Se veía venir. Al final, la democracia era realmente esto. Un ansia incontenible de libertad; un deseo vehemente e irreprimible de justicia e igualdad; una exigencia irrenunciable de responsabilidad; una voluntad inquebrantable de identidad, soberanía y poder popular; la posibilidad cierta de que seamos dueños de nuestro destino.

Cuando el pueblo se expresa cualquier cosa puede suceder. El pensamiento se abre camino para garantizar un futuro en el que otro mundo es posible. Durante días nos hemos preguntado qué es lo que pasa, dónde está el pueblo, por qué le dimos la espalda a la dignidad y la conciencia durante los 16 años del PLD y nos conformamos con ser esclavos.
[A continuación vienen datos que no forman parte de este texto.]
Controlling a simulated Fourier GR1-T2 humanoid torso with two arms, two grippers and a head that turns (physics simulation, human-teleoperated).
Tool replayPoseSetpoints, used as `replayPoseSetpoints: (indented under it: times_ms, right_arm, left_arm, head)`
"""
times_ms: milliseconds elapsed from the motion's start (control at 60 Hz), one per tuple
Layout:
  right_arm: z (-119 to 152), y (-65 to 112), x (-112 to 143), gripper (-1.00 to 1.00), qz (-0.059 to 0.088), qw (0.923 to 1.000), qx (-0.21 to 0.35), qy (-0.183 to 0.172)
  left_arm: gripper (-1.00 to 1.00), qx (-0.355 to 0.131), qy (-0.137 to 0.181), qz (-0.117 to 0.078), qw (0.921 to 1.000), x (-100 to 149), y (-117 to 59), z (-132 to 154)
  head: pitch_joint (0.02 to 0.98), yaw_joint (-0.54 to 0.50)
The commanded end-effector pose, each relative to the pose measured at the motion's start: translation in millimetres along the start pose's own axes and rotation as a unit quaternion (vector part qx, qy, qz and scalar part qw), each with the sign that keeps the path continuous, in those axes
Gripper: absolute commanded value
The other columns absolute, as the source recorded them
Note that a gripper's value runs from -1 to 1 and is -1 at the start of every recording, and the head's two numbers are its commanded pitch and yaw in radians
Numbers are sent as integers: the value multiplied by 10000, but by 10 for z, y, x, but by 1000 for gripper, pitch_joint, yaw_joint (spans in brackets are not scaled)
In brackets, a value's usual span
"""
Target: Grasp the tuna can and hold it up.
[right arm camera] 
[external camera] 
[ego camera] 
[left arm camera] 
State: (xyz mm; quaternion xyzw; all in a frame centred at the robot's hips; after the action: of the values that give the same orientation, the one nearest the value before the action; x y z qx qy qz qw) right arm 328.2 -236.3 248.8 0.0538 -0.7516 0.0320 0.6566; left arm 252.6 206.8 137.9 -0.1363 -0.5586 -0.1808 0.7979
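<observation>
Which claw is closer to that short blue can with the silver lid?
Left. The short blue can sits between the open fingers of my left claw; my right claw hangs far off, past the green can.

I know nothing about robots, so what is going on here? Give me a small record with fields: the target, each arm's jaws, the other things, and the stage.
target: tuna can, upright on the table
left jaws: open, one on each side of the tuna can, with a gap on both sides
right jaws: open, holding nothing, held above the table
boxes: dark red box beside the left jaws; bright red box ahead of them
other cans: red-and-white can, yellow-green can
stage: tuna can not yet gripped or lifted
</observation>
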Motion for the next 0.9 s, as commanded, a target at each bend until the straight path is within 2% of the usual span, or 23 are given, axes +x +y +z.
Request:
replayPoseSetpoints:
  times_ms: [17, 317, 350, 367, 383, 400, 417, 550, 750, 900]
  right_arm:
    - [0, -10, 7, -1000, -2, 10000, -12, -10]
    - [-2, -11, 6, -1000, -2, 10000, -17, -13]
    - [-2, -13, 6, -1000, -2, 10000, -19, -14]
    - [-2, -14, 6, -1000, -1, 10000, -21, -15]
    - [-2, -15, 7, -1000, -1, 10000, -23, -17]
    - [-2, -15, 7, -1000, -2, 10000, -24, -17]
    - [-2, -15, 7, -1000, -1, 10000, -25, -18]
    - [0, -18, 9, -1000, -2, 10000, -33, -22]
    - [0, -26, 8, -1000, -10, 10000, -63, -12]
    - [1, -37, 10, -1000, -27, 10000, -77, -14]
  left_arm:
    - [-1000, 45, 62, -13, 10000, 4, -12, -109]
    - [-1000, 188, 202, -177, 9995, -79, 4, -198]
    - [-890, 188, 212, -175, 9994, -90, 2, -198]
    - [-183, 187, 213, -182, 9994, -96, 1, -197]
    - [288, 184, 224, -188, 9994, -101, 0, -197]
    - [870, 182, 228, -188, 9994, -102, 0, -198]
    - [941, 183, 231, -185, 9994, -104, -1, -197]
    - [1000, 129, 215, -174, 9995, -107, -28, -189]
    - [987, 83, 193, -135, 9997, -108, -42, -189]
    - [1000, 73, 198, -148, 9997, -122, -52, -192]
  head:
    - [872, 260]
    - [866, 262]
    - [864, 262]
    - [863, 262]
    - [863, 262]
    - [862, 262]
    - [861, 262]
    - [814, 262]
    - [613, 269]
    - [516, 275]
Nos equivocamos. Se estaba incubando el germen de la indignación que ha eclosionado ahora en la revuelta y la insurrección civil. Acción y resistencia pacífica. Detonante y aceleración.
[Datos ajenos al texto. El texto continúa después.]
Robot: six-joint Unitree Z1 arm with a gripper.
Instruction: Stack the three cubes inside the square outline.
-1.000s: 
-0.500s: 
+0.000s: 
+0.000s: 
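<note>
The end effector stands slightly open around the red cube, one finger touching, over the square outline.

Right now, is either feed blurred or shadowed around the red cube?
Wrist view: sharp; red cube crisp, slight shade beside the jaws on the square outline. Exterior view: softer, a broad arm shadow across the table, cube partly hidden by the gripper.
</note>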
Los políticos estaban ciegos, no querían ver lo que pasaba y ahora, cuando la calle despierta de un letargo de 16 años, de su indiferencia, y pide a gritos que alguien escuche, se han vuelto sordos: no quieren oír el clamor del pueblo. No son antisistema, es el propio sistema que se renueva. No tienen miedo pero su rabia atemoriza al poder, que se siente amenazado en sus privilegios y en su impunidad. Este movimiento popular espontáneo ha sacudido la columna vertebral de la democracia y no parará hasta que alumbremos un nuevo modelo.

El descontento ha sido el primer paso. Aquellos que, durante los 16 años de gobiernos del PLD, llegaron a creer que todo valía, que daba igual, que confundieron al pueblo con la masa, adocenada y homogeneizada, ignoraron que cuando se atropella al ciudadano, cuando se pisotean sus derechos y se les niega el pan y la sal, el pueblo despierta, se vuelve militante de la noche a la mañana, recobra el espíritu de unidad, se hace fuerte y, sin apenas proponérselo, asume el compromiso.

Los políticos tuvieron su oportunidad y la han tirado por la ventana haciendo añicos la esperanza. No han sido capaces de esgrimir una sola idea, un atisbo de programa electoral, el más ramplón proyecto político con el que ilusionar a los que comenzaron de repente a dudar del futuro porque se sintieron prisioneros de un presente sin horizontes, sin oportunidades, rehenes del pensamiento único, humillados por la corrupción de un modelo que no funciona porque el poder no quiere que funcione. Estaba más interesado en seguir gobernando bajo el signo del miedo y el discurso del terror que en regenerar una democracia cuyos principios éticos eran tan escasos que apenas tapaban sus vergüenzas.

La libertad que el PLD nos concedía era la del zorro en el gallinero. Pese a que la protesta es colectiva, ciudadana, ha sido necesario que cada individuo, en nombre de su propia libertad, conciencia y dignidad, se involucrara en esta causa justa de forma personal y única.

El pueblo puede manifestarse por medio de emociones, pero el compromiso con el cambio tiene que ser individual porque el poder que se quiere derribar y recuperar está legitimado para gobernar a los pueblos, pero la responsabilidad individual no puede ser impuesta por el poder investido de autoridad. Esa responsabilidad individual enmarca la obligación moral de responder por las consecuencias de nuestros actos y también de nuestras omisiones. La historia la construyen los pueblos pero los grandes momentos históricos son fruto de la acción individual y de la suma de voluntades.

Ha llegado el momento de responder ante la historia. Rompamos de una vez el cómplice silencio a través de la razón sin miedo desde la ideología de la Conciencia Social Colectiva. Como Stéphane Hessel, sobreviviente de los campos de exterminio nazi, redactor de la Declaración Universal de los Derechos Humanos y autor del manifiesto «¡Indignaos!», la proclama de la rebelión.